The latter of which actually makes an appearance here - as does other franchise mainstays Pamela Landy (Joan Allen), Dr. Albert Hirsch (Albert Finney), Guardian reporter Simon Ross (Paddy Considine) and CIA Director Ezra Kramer (Scott Glenn). Which are Gilroy's attempts at continuity tie-backs to the previous trilogy, as is the fact that it's set almost concurrently with the events of The Bourne Ultimatum. It doesn't work; their appearances are perfunctory and superfluous, and viewers new to the franchise would just be wondering who they are and what they're there for. It just doesn't feel like a Bourne movie. The plot business in between action scenes is dull and tiresome; Cross and Shearing trudge from plot point A to plot point B, while Byer and Turso laboriously follow their footsteps. Where are the action scenes? There's a good long first act in which Cross and another Outcome operative (played by Oscar Isaac) warily circle each other in an isolated Alaskan cabin, and it couldn't even give us a good fight scene between the two?

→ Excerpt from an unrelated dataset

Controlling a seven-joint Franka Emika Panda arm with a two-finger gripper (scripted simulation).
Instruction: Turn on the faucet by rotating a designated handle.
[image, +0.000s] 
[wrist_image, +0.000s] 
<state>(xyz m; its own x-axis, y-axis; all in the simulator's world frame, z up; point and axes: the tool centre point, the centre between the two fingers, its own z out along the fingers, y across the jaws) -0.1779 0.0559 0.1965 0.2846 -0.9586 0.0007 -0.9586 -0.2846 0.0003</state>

I'll say it again: it doesn't feel like a Bourne movie. Gilroy's vision to continue the franchise is fundamentally misconceived. (There was Treadstone, and Blackbriar, and hey look, here's another unethical government assassin program that needs to be covered up by eliminating everyone involved! It's like the CIA just goes through a dozen of these a year, don't they?) If it weren't for Bourne's name in the title, it'd be a reasonably slick - yet still somewhat anodyne - Hollywood spy action thriller. But as a bona fide official new entry in the series, it's a huge disappointment. Because once again, how the hell can you think of making a Bourne movie without a signature hand-to-hand fight scene? Aiyoo, Tony Gilroy, what laa??